Having put the string of events into words, it is quite apparent that the connection between the ice bucket and her death is so tenuous that it is hard to say with a straight face that there is a connection at all.  Indeed, to a rational mind, the existence of a turquoise ice bucket would hardly rise to the stature of a mere coincidence.  But that’s grief for you:  crazy, fitful, and prone to mischief.  That’s precisely why a mourning band would be so handy:  it would tell the world, “Watch out!  Grieving sister ahead!  Be careful:  she might do something in-saaaane!”  And the world, in turn, would gently nod its head and allow me to cry in the middle of the party section of my sister’s favorite store without feeling too embarrassed about it.

Mourning bands were first introduced to the male mourner’s wardrobe in the 1770’s, but they really hit their heyday in the Victorian era.  When Prince Albert died, Queen Victoria ordered her male servants to wear their mourning bands for eight years! Now you generally see them on police badges when an officer dies in the line of duty, but even then, they are so small (they’re generally worn on the badge) and on for so short a time (usually from the date of death to the funeral), that they are hardly noticeable at all.[1]  Given how prevalent death was in the Victorian era, with little kids, pregnant women, and consumptive factory workers kicking the bucket all around you, you would think that people would try to escape it.  But no!  Instead of avoiding death, Victorians positively wallowed in complex and restrictive funerary practices. But that is the paradox identified eons ago by Elisabeth Kübler Ross in On Death and Dying:  when death was prevalent, we incorporated dying into our daily life.  Now, when death is conveniently boxed away in a hospital, we keep it at arm’s length.  Or else, in the event of spectacular deaths like the victims of mass shootings or marathon bombers, death becomes a media event, something that happens to other people, and thus remains beyond our personal experience. But that’s crazy, really—we’re all going to die.  We are all born, and we all die.  That’s life.  Get used to it.  Yet we rarely do get used to it, and we rarely treat death as the inevitability that it is.

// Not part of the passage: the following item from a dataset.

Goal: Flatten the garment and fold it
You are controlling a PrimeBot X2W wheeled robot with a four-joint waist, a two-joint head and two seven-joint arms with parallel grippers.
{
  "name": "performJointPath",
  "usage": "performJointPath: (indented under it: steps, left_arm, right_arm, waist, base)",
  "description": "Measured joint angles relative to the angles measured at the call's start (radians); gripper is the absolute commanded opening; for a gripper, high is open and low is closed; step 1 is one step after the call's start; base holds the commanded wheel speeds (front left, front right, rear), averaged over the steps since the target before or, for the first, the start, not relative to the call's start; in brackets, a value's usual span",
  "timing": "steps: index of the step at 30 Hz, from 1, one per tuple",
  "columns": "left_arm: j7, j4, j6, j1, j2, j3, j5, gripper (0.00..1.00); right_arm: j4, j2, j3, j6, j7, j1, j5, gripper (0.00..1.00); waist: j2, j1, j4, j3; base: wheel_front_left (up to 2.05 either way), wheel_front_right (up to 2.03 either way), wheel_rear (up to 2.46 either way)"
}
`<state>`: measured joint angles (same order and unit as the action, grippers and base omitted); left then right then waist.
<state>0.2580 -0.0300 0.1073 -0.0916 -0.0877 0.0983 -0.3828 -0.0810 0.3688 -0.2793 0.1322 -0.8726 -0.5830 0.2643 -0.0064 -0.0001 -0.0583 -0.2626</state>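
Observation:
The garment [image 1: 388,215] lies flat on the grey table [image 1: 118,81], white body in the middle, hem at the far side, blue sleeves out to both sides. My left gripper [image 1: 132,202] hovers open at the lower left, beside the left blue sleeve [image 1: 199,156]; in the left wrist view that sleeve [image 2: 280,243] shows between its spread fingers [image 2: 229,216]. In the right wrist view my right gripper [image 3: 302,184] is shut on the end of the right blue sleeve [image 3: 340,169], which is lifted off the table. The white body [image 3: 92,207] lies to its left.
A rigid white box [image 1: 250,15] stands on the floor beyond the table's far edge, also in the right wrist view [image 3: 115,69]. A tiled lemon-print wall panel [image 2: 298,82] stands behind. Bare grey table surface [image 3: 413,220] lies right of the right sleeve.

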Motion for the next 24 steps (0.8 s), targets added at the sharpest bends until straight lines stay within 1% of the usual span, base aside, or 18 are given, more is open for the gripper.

In this, as in so many other things, my sister was an exception.  She had been a nurse, and therefore had both the experience and the analytical mind necessary to meet death head-on, in a totally matter-of-fact manner.  Thus it was that I actually read out loud the obituary I had written for her in order to obtain her editorial approval—the fourth most surreal incident of my life. I suspect that if my sister had seen a sobbing woman in the middle of Home Goods, she would have guessed that the woman had lost someone dear to her.  I don’t know exactly what it is she would have done, but it would have been done with the knowledge that here was a person who needed special consideration.

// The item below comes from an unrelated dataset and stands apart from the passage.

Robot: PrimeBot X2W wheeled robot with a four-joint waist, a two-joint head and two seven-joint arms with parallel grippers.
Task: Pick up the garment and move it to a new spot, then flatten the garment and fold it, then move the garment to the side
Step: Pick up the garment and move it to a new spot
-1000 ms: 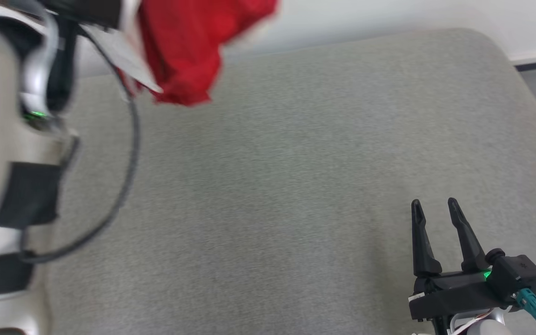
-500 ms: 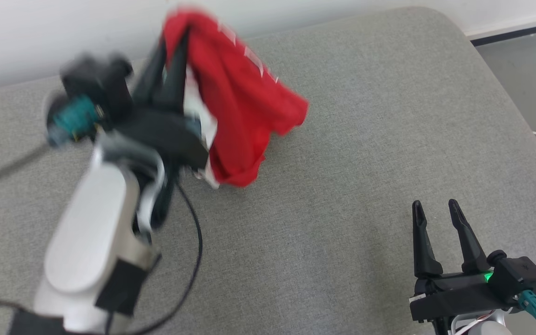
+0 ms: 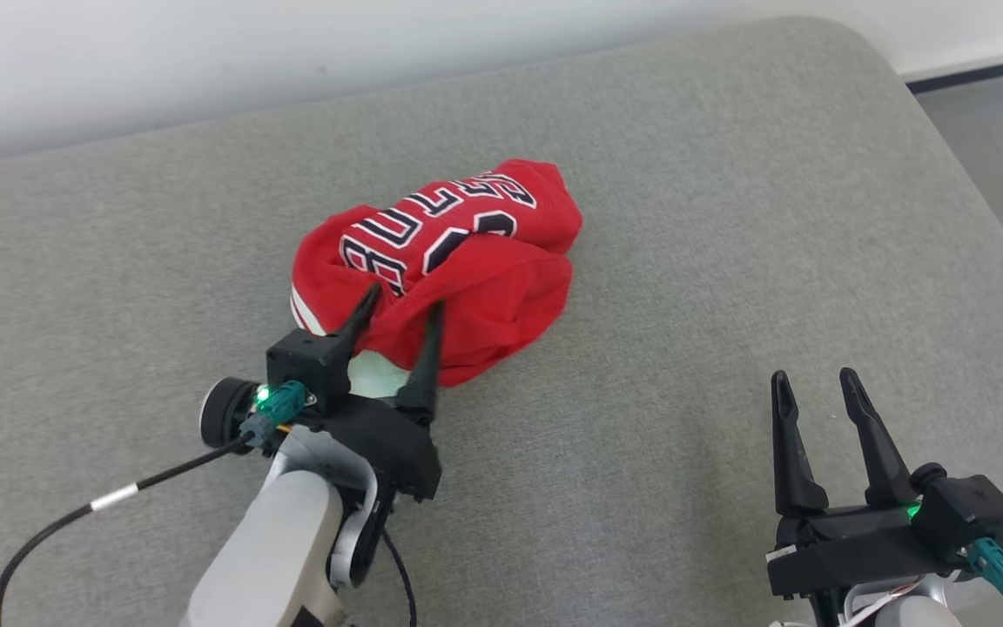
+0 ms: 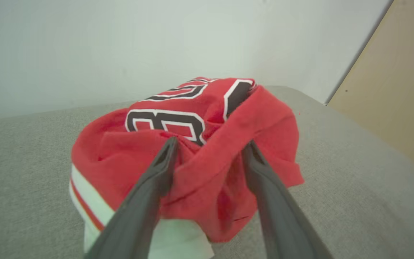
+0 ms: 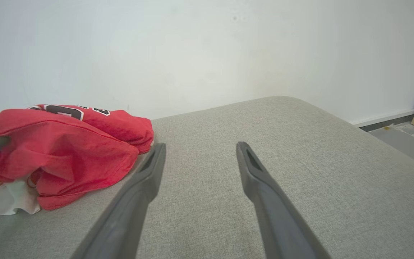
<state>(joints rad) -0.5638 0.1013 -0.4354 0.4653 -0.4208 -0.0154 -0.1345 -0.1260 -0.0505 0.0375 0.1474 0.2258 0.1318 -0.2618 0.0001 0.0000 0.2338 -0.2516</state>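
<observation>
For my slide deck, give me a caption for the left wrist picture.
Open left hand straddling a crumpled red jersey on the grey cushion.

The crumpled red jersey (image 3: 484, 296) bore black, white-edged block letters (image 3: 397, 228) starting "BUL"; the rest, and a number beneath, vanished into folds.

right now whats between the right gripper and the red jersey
Bare grey cushion, nothing else, between the right gripper and the jersey; the head view shows it.

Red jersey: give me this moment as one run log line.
jersey: crumpled on grey cushion, not flattened | left gripper: open, fingers astride a fold | right gripper: open, apart from jersey
</observation>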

Most people do not have my sister’s preternatural powers of observation, which is why a mourning band would be handy.   Even though it started out as a mourning accessory for men, there is no reason why it couldn’t be used universally.  It would give the mourner space to grieve, to cry for no apparent reason, and it would also allow the on-looker to back away discreetly.  Or even to pat a stranger’s shoulder, in recognition that we are all at death’s mercy.

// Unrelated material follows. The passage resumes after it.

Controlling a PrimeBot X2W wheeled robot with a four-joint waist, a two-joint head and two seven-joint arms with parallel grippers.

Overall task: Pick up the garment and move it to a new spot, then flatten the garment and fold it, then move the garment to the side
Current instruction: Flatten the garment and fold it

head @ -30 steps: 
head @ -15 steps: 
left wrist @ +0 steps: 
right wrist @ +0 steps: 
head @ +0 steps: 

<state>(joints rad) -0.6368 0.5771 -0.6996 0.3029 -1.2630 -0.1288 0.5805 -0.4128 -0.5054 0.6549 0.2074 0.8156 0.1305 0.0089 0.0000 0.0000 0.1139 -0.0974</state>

[1]Different cultures do still have mourning practices.  For example, Jewish men don’t shave their beard for thirty days after the death of a loved one.  But, frankly, that wouldn’t do too much for me, as I don’t generally shave my beard anyway.  No one would notice.  Also, the mourning band has the advantage of being universal:  anyone can use it, even a grieving atheist such as myself.  It is merely a simple banner stating that the wearer is grieving, with no religious or gender-specific overtones (or undertones, for that matter).